Introduction

Cet ouvrage est la retranscription d’un concert et d’une performance de Capture à la Gaîté Lyrique (Paris). Le matériel est ici délivré de façon brute : nulle correction, nul retrait ou ajout. Seul ce texte introductif est le produit d’une action après coup.

Le projet Capture est ramifié, il comporte de nombreuses problématiques tant économiques, culturelles que sociales. Parmi celles-ci la question de la documentation, de l’archive et de la théorisation est essentielle. Habituellement la découpe entre la production artistique et la réflexion est nette : il y a un événement artistique, une exposition, une performance ou tout autre chose pouvant s’inscrire dans une temporalité, et il y a un texte qui après coup vient théoriser cet événement. Le rôle de chacun est nettement défini et la temporalité est chronologique et hiérarchique.

Il n’y a pas lieu ici de développer plus avant la relation entre l’artiste et le théoricien, il faut simplement remarquer la hiérarchisation et l’autorité du discours. Le plus souvent l’artiste est considéré comme un individu dénué de parole qui est incapable de penser ce qu’il fait sans sortir de son rôle et de sa fonction. Avec Capture nous avons souhaité troubler et renverser cet ordre en proposant à des théoriciens de participer en temps réel à l’événement et décrire en même temps que celui-ci rendant ainsi contemporaine leur réflexion et le référent. Cet exercice est bien sûr difficile si ce n’est impossible parce que la mise à distance du présent et du discours ne peut plus s’élaborer et que la théorie ce fait ici descriptive. Cette mise en jeu vient disloquer la normativité du discours théorique et l’immerge dans une atmosphère qui est celle du flux généré par Capture. Il ne faut donc pas juger ces différents textes et ces images qualitativement mais plus exactement comme une expérience, comme une tentative, comme un questionnement face aux relations classiques entre art et théorie.

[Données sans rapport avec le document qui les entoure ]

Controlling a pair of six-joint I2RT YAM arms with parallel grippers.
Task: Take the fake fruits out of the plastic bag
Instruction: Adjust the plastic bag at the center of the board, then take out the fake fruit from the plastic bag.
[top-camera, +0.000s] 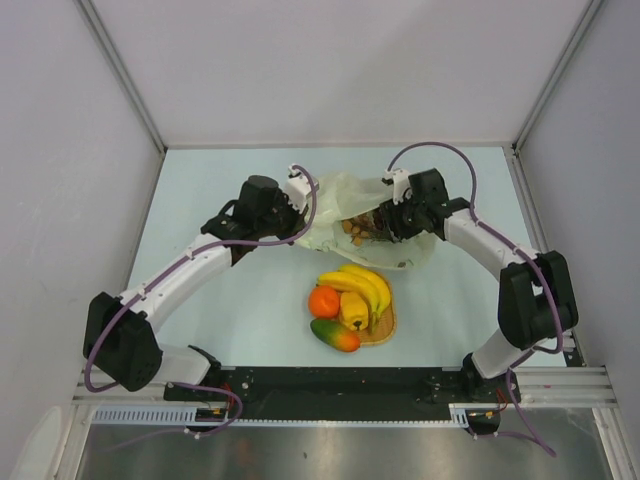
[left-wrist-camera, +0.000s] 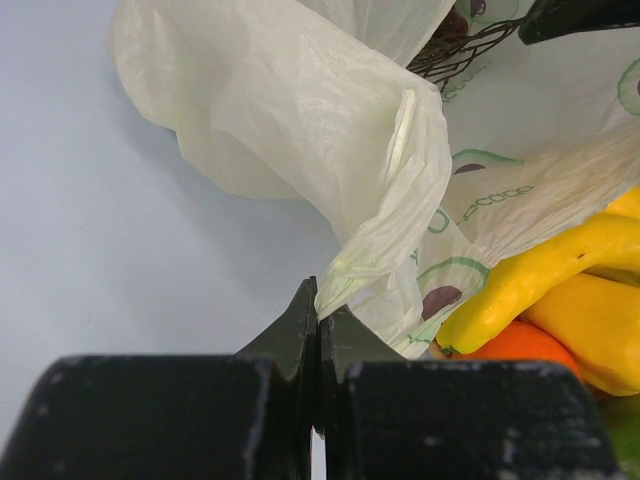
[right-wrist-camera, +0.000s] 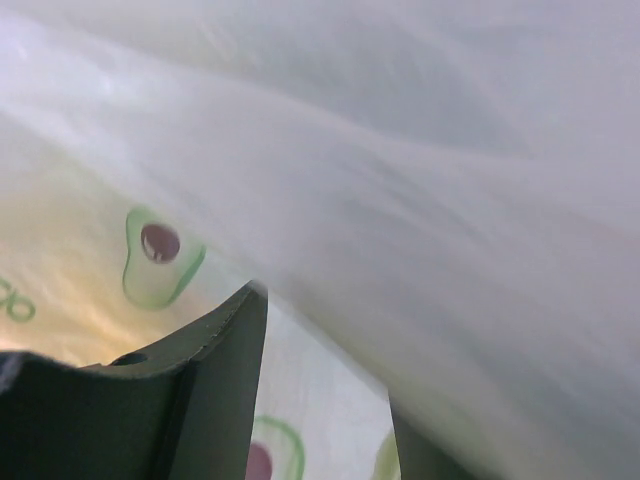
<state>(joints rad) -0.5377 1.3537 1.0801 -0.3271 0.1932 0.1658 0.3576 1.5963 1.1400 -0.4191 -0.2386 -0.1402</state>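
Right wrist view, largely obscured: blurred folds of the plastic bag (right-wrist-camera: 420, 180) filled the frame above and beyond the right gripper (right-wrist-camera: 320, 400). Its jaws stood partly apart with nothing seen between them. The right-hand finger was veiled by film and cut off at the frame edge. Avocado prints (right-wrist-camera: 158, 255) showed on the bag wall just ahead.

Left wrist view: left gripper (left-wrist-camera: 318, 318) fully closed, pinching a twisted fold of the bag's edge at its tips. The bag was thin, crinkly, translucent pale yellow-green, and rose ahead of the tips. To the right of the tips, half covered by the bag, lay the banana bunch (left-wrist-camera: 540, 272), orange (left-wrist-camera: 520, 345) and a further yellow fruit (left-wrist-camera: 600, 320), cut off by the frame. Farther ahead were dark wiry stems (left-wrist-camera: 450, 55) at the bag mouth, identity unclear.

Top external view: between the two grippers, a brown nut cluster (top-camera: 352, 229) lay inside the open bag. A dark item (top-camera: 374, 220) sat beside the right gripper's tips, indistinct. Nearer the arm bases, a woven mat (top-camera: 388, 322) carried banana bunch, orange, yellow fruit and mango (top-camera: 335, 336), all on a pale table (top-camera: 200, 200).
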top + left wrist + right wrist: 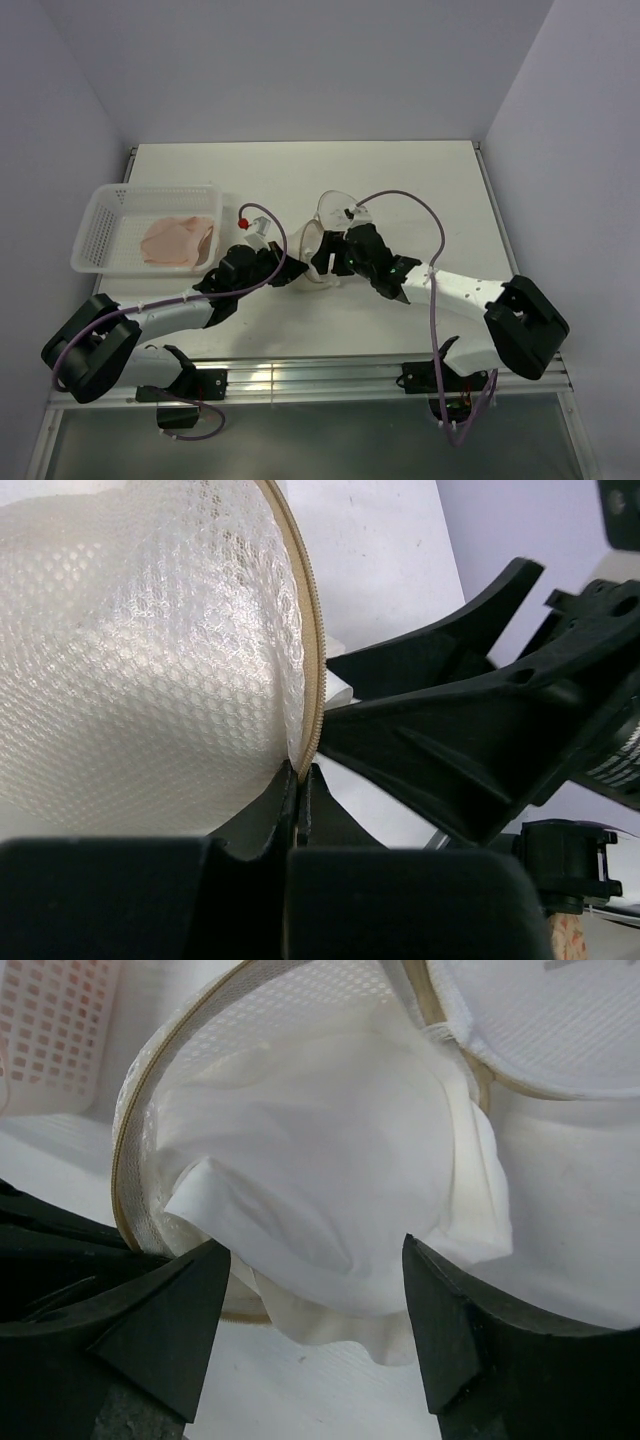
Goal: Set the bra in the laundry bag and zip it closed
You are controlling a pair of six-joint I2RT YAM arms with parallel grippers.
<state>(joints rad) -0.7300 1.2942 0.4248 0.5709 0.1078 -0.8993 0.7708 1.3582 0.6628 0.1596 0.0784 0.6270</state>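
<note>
Open laundry bag (320, 238) held at the middle of the counter (430, 185).
The left pincer (300, 778) is clamped on its rim; the right pincer (315, 1295) stands apart before its mouth; the bra (178, 240) lies in the white basket (98, 218).

Wearing white shells along the long links of the left arm (165, 315) and right arm (465, 292), with bulky black housings swelling at every joint. Trailing a thin mauve cable (400, 192) over each (a small red cap (242, 218) showing at twelve o'clock from the left wrist). Ending in matte black, wedge-shaped fingers (170, 1320).
</note>
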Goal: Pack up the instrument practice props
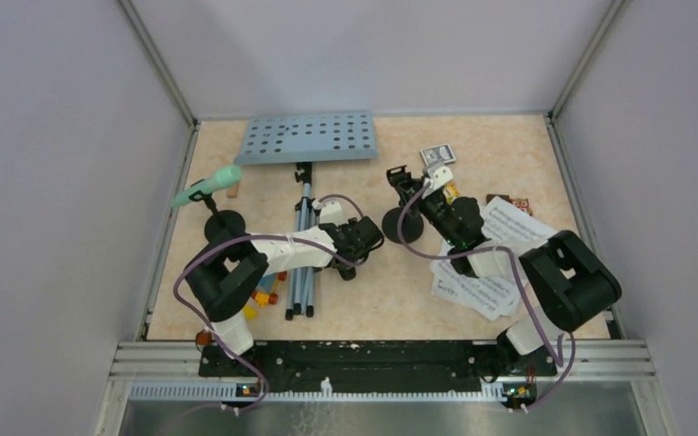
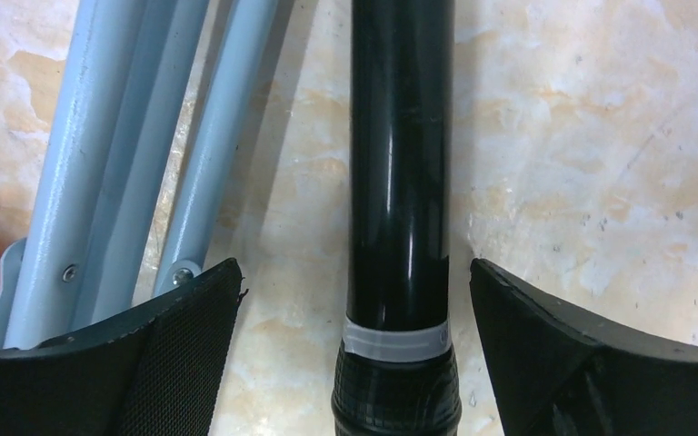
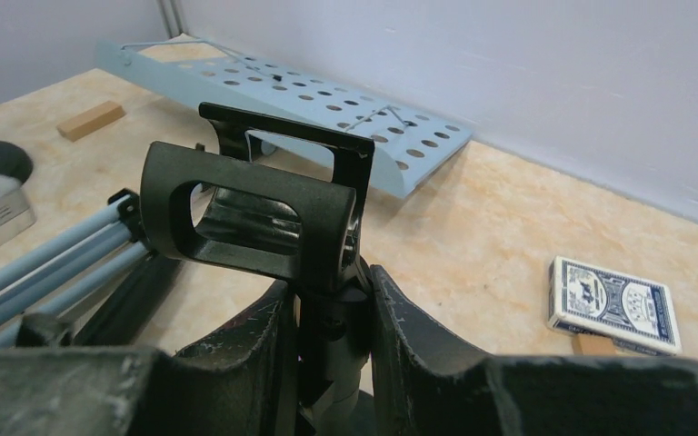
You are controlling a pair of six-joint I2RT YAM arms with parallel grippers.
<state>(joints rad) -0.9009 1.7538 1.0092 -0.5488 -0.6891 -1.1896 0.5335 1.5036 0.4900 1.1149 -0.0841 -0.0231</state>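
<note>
Mic-holder step: left claw (image 2: 354, 272) spread, black mic (image 2: 400, 136) lying loose between its jaws; right claw (image 3: 327, 300) clamped on holder (image 3: 245, 213) stem, which likely needs stowing next.

Bright, even overhead light. Soft shadows lie beside the poles (image 2: 100, 136) left of the fingers (image 2: 159, 363); a glare streak runs down the black microphone (image 2: 400, 136) between them.
</note>
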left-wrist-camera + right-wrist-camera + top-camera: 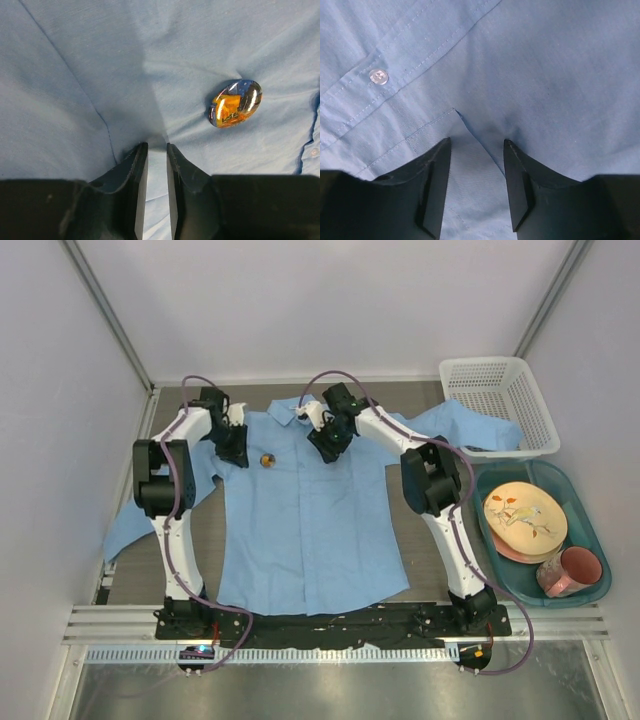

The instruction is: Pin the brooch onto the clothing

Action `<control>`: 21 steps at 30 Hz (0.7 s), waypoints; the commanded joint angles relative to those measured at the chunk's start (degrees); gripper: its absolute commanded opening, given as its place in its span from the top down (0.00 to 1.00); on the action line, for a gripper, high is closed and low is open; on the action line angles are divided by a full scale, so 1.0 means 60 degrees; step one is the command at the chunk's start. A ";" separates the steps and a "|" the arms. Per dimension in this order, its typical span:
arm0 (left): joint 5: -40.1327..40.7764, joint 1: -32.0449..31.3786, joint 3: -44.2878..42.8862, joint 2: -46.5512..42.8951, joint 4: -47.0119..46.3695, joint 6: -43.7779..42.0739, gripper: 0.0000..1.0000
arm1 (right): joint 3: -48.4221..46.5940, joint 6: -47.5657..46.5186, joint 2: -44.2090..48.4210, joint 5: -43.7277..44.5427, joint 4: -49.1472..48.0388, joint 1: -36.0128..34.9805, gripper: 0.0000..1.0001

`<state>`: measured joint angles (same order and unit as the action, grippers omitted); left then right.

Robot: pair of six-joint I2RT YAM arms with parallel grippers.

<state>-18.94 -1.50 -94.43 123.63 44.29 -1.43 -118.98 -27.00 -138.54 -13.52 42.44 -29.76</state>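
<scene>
Left gripper (157,149) jaws stood nearly together, pinching a shirt (65,85) fold below the collar (288,412). Just beside lay the brooch (235,103), on the cloth; fastening judged unconfirmed. Right gripper (477,145) stood half-spread astride a pleat, grip unclear.

We're looking at a lab cell: plain white panel walls (330,300) are enclosing a brown tabletop (133,578) and silver aluminium rail (560,626).

White arms (178,540), black joints (160,478) (purple cables (198,378))
</scene>
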 commanded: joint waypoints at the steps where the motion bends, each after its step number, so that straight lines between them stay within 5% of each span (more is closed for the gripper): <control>1: 0.0741 0.0206 -0.0564 0.0503 0.0351 -0.0800 0.71 | -0.0472 0.0018 -0.0392 -0.0031 0.0969 0.0199 0.47; 6: -0.0447 0.0206 -0.0813 -0.0433 0.0323 -0.0992 0.58 | -0.0780 -0.0011 0.0296 -0.0603 0.1086 0.0170 0.40; 21: 0.0446 0.2402 -0.0814 -0.0831 -0.0073 -0.0304 0.66 | -0.0209 0.0384 0.0460 0.0201 0.1013 0.1121 0.42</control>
<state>-17.93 12.40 -98.24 117.62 44.01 -4.29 -119.31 -26.52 -136.77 -14.87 48.53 -25.12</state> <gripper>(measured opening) 0.349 0.582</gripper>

Deux théoriciens historiens furent donc invités LB et VMD, ils montèrent sur la scène et face au public, ouvrant l’ordinateur, commencèrent à écrire et ceci pendant une durée de 8:00. On peut facilement s’imaginer l’épuisement, la désorientation, car enfin que dire, quand on n’a pas eu le temps de penser c’est-à-dire d’instaurer un moment de silence, de retrait, bref d’instaurer un délai. Ces deux intervenants étaient mêlés au groupe Capture et envoyaient sur un blog ou par e-mail la réflexion, leur description, leur annotation, pendant que d’autres membres de l’équipe prenaient des photographies qu’ils postaient à leur tour sur ce blog. CB récupérait alors tous ces documents pour, au moment même de la performance-concert, les intégrer dans un logiciel de PAO et créer un livre qui fut publié le matin même sur le site d’édition à la demande nommé Lulu. Ce travail de graphiste était retransmis pendant le concert sur un écran produisant des effets de feed-back étonnants : une personne dans le public pris une photo avec son téléphone portable de cet écran et l’envoya sur l’e-mail de la graphiste qui prit un malin plaisir à l’intégrer dans sa mise en page et à la montrer à ce photographe amateur qui avait si gentiment fourni un nouveau document.

Le résultat de cette expérience est étrange est un peu gris, moyen et maussade (goût fraise vanille). On y ressent des moments d’ennui et d’échec, parfois certains éclairs, mais il en va de la ténacité et de l’endurance de la pensée quand elle n’a plus la distance temporelle qui lui permet de construire un discours d’autorité. La pensée devenait elle-même une performance. Nous avons ainsi souhaité expérimenter une coexistence entre ses amis conflictuels que sont l’art et la théorie : partager un même lieu, un atelier ouvert aux yeux du public, travailler côte à côte dans la différence même de chacune des disciplines et communiquer, une écriture qui s’inscrit à propos de, et cette référence qui elle-même peut être alimentée par cette écriture, et ainsi de suite selon une récursivité potentiellement illimitée.

Ce livre ne peut pas être évalué comme un livre, selon les critères qualitatifs qu’on utilise habituellement pour ce type d’objets. C’est une trace, signe d’une temporalité et d’une coexistence nouvelle qui questionne l’hypermnésie contemporaine, cet excès de mémoire qui constitue aussi une amnésie parce que chaque trace mémorielle équivaut à une autre. Cet ouvrage est donc le signe d’une étape, et l’expérience sera répétée, différemment, pour progressivement apprendre à faire coexister la différence de tous ces mondes et défaire enfin les systèmes d’autorités qui occultent un langage par un autre langage.